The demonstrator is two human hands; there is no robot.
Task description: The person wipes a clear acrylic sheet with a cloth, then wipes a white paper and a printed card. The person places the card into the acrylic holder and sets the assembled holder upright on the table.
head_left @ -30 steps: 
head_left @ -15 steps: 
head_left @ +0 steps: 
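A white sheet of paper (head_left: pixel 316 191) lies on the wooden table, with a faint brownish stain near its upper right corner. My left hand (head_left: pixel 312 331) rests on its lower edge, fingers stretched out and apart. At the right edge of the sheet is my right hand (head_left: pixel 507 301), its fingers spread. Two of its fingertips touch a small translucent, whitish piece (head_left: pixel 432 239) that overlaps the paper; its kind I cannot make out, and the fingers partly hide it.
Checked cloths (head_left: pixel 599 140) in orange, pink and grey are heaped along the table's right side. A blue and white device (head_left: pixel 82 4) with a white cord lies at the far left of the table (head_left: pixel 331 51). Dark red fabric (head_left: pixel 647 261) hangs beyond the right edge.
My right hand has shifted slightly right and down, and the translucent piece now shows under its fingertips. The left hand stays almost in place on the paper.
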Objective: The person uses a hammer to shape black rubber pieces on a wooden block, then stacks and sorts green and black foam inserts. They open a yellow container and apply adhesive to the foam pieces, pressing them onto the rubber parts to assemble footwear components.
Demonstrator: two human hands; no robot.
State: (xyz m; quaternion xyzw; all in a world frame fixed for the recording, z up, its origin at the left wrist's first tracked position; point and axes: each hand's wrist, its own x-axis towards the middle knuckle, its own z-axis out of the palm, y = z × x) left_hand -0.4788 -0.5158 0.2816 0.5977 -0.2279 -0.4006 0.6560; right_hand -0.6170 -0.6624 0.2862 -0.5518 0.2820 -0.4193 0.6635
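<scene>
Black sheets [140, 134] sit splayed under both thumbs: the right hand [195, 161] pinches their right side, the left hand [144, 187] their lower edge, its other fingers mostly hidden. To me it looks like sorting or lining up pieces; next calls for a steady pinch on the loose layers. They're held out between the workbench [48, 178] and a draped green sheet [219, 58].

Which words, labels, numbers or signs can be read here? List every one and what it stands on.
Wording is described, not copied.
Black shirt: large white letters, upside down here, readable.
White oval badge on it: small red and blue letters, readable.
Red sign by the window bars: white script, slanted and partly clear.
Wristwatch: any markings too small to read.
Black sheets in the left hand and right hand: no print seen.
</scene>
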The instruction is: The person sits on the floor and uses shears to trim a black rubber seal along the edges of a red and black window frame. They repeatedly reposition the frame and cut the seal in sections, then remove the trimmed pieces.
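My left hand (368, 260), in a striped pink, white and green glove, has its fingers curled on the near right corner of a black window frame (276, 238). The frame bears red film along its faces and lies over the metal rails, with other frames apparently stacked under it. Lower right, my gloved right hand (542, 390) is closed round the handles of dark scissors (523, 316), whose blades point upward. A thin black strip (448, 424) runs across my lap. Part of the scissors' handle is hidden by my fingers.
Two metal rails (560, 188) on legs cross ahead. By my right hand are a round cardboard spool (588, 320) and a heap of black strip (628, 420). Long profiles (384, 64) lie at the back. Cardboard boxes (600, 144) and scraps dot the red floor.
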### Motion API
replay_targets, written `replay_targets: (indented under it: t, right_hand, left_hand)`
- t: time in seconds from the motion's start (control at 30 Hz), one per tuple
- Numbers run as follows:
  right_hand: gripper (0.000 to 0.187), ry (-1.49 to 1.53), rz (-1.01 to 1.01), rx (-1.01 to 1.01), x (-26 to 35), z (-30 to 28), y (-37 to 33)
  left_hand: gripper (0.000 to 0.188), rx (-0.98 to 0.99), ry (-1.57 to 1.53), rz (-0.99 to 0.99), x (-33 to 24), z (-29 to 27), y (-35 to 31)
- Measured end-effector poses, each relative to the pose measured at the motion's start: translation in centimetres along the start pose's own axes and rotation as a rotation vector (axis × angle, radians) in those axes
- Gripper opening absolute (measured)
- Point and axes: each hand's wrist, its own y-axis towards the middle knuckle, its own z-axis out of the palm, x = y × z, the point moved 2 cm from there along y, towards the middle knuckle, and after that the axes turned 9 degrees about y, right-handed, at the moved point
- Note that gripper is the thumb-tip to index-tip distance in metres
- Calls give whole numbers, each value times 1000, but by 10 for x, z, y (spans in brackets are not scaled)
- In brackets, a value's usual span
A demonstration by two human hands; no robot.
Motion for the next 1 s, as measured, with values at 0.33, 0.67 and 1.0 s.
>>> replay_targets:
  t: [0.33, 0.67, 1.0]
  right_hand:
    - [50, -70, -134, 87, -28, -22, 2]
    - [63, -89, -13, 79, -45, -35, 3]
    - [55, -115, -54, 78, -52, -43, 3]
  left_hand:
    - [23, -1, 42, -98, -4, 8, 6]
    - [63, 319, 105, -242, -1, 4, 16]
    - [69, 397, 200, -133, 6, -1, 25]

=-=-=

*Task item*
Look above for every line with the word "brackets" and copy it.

*Exercise result*
- Calls give whole numbers, each value times 1000, but by 10 for x, z, y (spans in brackets are not scaled)
- In brackets, a value's usual span

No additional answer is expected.